I agree. I don't care for compacts. I find that when I'm considering bikes spec'd with them I use a gear calculator to see if changing cassettes would put me back in a range comparable to a standard crank. The majority of the time I'm in the 53/ 19T, so using a compact 50 I have to drop to an 18T cassette.


----------



## bigmax098 (Mar 24, 2008)

Here are a few shots of the new 4.5


----------



## eff_dee (Mar 25, 2008)

PJ352 said:


> That would be great, wim.
> 
> 
> Now, unless they've changed their specs, Trek's website describes a standard integrated type, not the oversized version found on the 5/ 6 series Madones. I think what wim is going to find is just that - a 1 1/8" integrated headset.


PJ,

Trek's spec sheet lists the 4.5 as having the E2 fork:

*Bontrager Race Lite, carbon w/E2 aluminum steerer; SpeedTrap compatible*

Look at the Aluminum fork comparo at the bottom: 

http://www.trekbikes.com/madone/technology/strength/

Note in their points: *1.5 inch built-in, self-aligning lower bearing race.* ..... *Tool-less installation. No machining or pounding required. No cups, no races to install.*


----------



## eff_dee (Mar 25, 2008)

bigmax,

The bike looks awsome:thumbsup: A really swoopy looking frame...I can't wait


----------



## PJ352 (Dec 5, 2007)

You're right, eff_dee. I'm familiar with the document you linked to, but thought that only applied to the 5/6 series Madones. Also, on the 4.5 web page, the Aheadset is spec'd, so (to me) that says it's standard integrated. Not doubting you, but at this point we can only wait to see what wim is able to find out firsthand.


----------



## PJ352 (Dec 5, 2007)

Beautiful bike, Bigmax. Congrats!!


----------



## eff_dee (Mar 25, 2008)

It's probably just a crappier version of what the 5/6 series has. But it still gotta be 1 1/8 - 1.5" as per their specs. I'd be surprised if it were a one-off headset just for this frame, as per your previous comment, but who knows??

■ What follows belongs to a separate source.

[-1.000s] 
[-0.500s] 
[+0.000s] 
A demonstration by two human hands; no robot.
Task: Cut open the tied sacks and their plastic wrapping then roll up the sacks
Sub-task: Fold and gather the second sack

I'm also interested in seeing the real thing though


----------



## zac (Aug 5, 2005)

Well just to add more fuel to this fire. I checked on the 4 series yesterday. I was at my LBS for another issue, and asked the owner about the 4 series and the differences to the other Madones. The obvious came out: Overseas TCT/Not American OCVL, seat post/not mast, standard BB/not oversized, AND (wait for it) different fork. Yes, it is a 1.5/1.125 split, but the lower larger diameter is achieved with an aluminum insert on the steerer, as opposed to an oversized lower steerer that would be necessary to achieve the no90. I asked specifically if it was the no90 fork like mine and he didn't "think so." We then looked at them and they (the 4s and the 5/6s) are different. The 4 series does not have that cosmetic crown indicative of the sweep transition that the fork to steerer makes in the 5/6 without the 90° bend. Instead it "appears" that the 4 series fork has that beefed up transition that is required for any 90° bend to be strong enough to handle the stresses.

So while I would not say that this is definitive, it just adds more confusion. (By the way, this is somewhat the same info I got from the Trek rep last year) 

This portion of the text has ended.